Your task: Somewhere below is a line with "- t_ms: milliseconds" and, later, a line with "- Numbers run"; repeat those two lines and all the lines between them, exactly as they are.

Stored data:
⁂

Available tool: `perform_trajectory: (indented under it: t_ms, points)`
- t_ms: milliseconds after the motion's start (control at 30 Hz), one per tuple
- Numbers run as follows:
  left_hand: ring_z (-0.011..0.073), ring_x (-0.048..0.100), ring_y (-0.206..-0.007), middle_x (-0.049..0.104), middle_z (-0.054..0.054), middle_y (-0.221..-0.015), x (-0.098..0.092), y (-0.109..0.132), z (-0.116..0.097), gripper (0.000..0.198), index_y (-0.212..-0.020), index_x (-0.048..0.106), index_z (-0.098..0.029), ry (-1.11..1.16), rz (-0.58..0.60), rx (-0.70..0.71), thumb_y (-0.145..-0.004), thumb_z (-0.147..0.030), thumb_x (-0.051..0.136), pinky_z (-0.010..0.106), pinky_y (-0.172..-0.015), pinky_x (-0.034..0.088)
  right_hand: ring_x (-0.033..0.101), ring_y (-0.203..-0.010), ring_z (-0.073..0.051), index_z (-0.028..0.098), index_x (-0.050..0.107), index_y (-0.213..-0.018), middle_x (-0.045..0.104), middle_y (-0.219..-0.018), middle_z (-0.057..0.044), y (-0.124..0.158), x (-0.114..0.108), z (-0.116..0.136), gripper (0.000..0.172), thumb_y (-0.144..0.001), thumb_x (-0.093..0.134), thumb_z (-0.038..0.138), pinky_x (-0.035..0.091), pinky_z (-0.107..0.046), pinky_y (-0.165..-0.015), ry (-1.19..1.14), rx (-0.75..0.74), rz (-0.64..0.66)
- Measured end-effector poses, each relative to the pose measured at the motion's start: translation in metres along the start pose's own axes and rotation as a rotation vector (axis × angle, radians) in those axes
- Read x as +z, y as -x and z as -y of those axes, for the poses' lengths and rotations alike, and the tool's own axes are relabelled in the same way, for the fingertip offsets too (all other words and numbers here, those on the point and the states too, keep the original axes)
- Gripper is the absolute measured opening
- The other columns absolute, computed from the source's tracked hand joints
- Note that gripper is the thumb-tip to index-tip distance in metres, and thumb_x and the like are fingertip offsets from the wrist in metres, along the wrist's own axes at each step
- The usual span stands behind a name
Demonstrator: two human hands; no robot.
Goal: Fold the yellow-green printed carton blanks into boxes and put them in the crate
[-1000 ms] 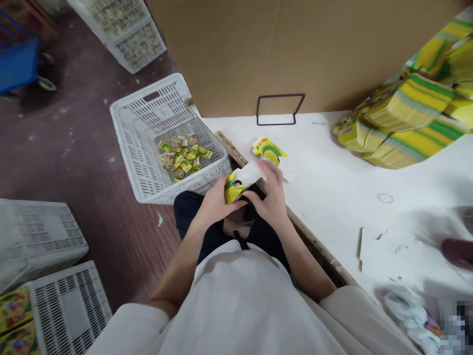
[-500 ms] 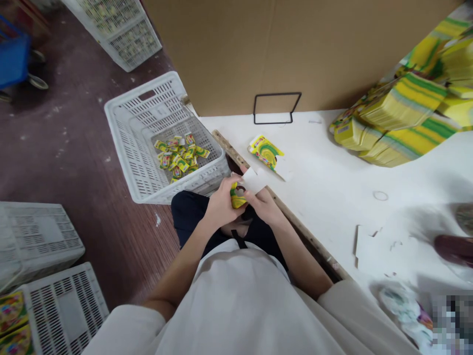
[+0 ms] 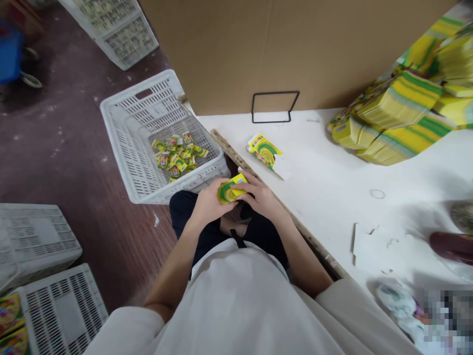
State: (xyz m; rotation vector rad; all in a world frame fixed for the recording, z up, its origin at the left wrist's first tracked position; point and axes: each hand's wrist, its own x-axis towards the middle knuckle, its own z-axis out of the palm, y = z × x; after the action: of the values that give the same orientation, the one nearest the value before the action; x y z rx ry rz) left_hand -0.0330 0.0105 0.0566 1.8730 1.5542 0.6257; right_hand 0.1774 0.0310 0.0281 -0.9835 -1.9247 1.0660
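Between both hands, above my lap, is a small yellow and green cardboard box [image 3: 228, 191]. My left hand [image 3: 207, 203] grips its left end. At the other end my right hand [image 3: 260, 197] has its fingers closed on the box, over a yellow panel with a white label. To the left stands a white plastic crate [image 3: 135, 167] holding several small yellow boxes [image 3: 178, 155]. A flattened yellow carton [image 3: 264, 150] lies on the white table [image 3: 314, 182], just beyond my right hand.
A black wire stand [image 3: 275, 118] leans by a large cardboard sheet [image 3: 295, 49]. Stacked flat yellow cartons [image 3: 391, 123] fill the table's far right. A white cardboard piece [image 3: 373, 246] and a dark red object [image 3: 451, 248] lie nearer. More crates [image 3: 66, 305] stand on the floor at left.
The box in my hands had a white flap standing up on its right; now a yellow panel covers that end. My right hand has moved over it, and my left hand shifted slightly left.
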Motion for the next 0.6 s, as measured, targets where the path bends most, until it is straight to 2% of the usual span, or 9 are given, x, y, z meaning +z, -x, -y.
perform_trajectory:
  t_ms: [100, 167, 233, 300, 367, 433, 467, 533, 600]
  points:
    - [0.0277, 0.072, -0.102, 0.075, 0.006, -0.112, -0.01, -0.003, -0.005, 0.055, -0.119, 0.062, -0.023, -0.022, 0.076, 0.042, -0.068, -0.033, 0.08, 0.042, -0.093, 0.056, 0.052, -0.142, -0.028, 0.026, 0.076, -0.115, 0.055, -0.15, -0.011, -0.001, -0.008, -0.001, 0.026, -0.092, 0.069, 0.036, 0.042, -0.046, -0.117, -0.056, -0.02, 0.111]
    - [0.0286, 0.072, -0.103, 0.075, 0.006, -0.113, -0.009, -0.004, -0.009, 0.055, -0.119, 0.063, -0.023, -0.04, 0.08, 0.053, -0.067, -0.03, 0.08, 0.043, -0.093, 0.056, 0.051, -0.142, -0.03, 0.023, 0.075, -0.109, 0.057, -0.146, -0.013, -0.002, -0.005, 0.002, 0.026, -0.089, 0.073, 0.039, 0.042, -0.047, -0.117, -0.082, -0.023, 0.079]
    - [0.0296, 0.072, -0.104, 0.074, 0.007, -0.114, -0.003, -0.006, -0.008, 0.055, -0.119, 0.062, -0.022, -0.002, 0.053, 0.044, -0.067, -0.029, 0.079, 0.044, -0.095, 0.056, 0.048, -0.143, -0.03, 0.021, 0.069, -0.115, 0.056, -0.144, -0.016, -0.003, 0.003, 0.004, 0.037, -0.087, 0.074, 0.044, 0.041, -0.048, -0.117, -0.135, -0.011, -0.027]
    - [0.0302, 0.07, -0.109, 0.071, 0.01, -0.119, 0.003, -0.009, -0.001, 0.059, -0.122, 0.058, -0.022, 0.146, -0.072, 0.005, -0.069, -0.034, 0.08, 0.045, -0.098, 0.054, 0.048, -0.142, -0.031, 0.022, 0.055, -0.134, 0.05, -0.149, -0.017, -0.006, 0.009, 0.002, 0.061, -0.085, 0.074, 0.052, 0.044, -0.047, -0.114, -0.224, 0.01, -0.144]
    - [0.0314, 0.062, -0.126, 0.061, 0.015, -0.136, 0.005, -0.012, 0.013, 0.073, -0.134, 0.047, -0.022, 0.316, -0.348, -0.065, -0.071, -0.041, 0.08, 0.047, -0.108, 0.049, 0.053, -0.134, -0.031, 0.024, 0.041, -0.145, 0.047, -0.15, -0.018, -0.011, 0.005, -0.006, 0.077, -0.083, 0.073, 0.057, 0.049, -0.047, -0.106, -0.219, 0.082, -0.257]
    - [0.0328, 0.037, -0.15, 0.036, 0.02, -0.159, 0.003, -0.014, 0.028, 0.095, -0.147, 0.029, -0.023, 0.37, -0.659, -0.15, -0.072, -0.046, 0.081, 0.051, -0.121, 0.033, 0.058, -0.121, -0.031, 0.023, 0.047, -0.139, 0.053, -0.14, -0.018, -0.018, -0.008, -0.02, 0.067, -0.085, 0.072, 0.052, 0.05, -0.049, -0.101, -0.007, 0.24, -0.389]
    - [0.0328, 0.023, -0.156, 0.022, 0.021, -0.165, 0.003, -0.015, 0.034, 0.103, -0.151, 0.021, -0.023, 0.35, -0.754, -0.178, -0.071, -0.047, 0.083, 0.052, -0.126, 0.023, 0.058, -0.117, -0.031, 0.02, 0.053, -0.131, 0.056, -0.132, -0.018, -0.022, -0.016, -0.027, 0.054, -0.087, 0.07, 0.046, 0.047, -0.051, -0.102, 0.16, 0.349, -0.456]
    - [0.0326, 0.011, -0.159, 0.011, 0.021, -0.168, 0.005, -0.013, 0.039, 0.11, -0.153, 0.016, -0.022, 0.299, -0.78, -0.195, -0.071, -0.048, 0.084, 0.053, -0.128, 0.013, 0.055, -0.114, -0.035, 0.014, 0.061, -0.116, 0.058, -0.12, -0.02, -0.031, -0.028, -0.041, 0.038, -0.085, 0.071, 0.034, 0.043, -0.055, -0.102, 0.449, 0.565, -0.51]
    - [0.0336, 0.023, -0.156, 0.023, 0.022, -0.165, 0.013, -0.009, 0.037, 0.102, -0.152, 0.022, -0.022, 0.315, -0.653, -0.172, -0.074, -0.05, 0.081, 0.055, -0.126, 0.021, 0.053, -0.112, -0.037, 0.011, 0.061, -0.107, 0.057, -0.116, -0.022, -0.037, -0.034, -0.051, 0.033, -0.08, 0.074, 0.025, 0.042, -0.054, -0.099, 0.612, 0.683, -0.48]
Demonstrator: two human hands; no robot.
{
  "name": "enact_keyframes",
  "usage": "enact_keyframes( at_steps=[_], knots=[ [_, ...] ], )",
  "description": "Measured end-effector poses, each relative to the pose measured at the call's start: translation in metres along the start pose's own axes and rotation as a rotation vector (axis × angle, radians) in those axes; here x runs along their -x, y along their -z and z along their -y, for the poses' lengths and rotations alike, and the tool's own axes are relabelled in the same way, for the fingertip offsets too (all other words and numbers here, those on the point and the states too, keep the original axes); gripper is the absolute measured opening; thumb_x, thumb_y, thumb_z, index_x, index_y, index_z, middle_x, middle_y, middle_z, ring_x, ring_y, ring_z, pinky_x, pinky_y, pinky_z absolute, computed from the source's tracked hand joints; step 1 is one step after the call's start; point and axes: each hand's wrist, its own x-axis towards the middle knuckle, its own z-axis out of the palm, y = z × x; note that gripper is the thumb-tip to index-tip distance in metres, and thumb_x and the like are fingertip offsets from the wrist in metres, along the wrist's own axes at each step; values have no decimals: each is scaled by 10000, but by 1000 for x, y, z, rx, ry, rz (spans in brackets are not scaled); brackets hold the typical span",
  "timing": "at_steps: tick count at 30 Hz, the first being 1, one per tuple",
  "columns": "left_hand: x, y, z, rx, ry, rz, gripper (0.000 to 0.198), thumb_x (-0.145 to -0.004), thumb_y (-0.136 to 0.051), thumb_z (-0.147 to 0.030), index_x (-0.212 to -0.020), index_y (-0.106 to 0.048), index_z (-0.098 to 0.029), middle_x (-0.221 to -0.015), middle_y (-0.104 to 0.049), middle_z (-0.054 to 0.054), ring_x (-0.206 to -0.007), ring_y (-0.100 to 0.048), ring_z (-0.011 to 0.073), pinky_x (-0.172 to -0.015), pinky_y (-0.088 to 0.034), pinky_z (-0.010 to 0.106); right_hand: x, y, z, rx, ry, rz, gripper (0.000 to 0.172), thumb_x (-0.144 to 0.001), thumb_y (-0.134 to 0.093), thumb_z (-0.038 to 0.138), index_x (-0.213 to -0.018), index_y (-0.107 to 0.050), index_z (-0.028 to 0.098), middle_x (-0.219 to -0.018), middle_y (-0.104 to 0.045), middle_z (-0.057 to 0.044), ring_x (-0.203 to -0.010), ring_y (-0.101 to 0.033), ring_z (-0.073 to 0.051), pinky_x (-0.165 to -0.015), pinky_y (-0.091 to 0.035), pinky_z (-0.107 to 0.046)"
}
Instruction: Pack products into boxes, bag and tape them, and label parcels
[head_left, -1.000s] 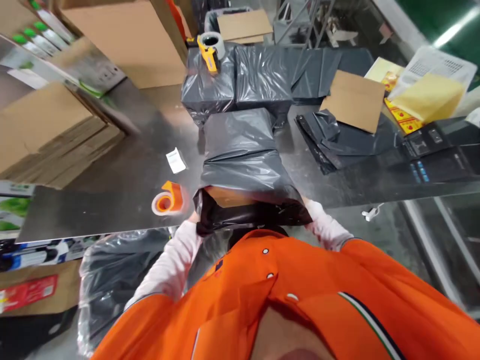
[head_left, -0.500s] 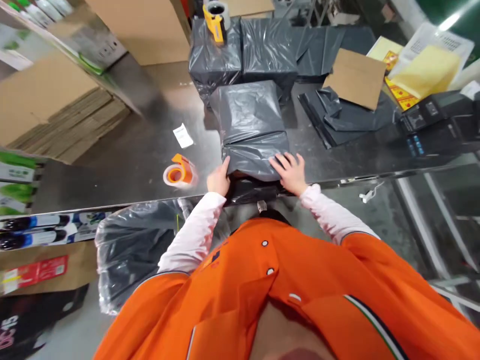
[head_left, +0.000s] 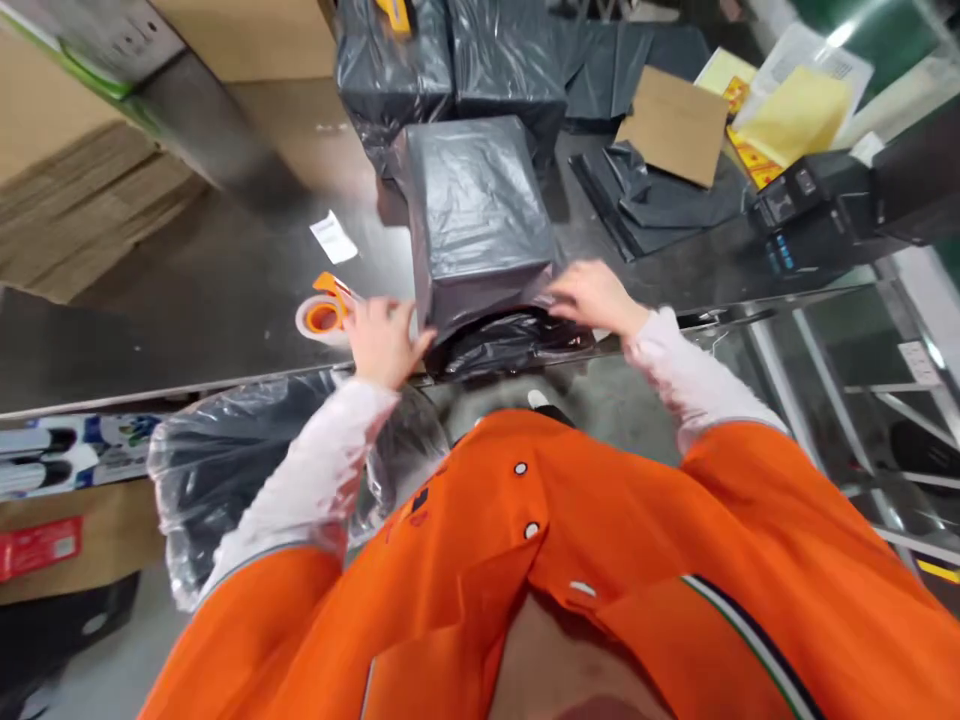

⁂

Answer to the exercise:
- t_ms: milliseconds after the motion's start (control at 30 Hz), one per tuple
- Numbers run as follows:

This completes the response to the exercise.